### ABOUT THIS TASK
Return the listing that follows exactly, with no pictures included.

····················

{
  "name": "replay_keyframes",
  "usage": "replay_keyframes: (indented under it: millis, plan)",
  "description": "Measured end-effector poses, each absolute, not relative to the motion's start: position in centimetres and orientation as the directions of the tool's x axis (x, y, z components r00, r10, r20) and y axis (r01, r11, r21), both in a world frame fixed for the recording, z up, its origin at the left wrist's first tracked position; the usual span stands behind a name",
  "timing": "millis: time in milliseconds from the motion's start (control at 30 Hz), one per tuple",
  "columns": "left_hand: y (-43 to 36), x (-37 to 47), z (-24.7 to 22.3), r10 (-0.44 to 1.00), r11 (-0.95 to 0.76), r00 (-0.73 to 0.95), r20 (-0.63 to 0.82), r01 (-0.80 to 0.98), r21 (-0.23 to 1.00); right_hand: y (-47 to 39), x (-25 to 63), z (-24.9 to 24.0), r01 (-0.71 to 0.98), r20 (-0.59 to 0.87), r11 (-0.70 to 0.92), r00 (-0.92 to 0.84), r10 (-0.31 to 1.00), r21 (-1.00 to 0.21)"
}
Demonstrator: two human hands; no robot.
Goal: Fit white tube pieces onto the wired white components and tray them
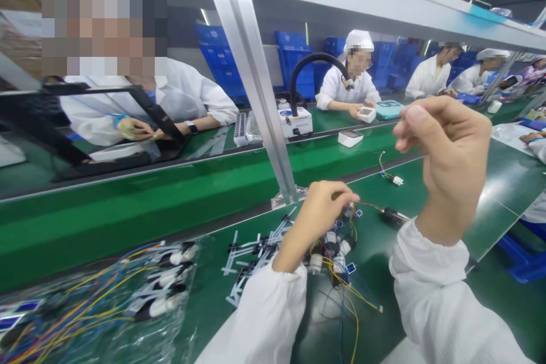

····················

### THE COMPLETED TASK
{
  "name": "replay_keyframes",
  "usage": "replay_keyframes: (indented under it: millis, plan)",
  "description": "Measured end-effector poses, each absolute, not relative to the motion's start: position in centimetres and orientation as the directions of the tool's x axis (x, y, z components r00, r10, r20) and y axis (r01, r11, r21), both in a world frame fixed for the recording, z up, its origin at the left wrist's first tracked position; the usual span stands behind a name",
  "timing": "millis: time in milliseconds from the motion's start (control at 30 Hz), one per tuple",
  "columns": "left_hand: y (-43 to 36), x (-37 to 47), z (-24.7 to 22.3), r10 (-0.44 to 1.00), r11 (-0.95 to 0.76), r00 (-0.73 to 0.95), r20 (-0.63 to 0.82), r01 (-0.80 to 0.98), r21 (-0.23 to 1.00); right_hand: y (-47 to 39), x (-25 to 63), z (-24.9 to 24.0), r01 (-0.71 to 0.98), r20 (-0.59 to 0.87), r11 (-0.70 to 0.92), r00 (-0.92 to 0.84), r10 (-0.31 to 1.00), r21 (-1.00 to 0.21)"
}
Demonstrator: two human hands; no robot.
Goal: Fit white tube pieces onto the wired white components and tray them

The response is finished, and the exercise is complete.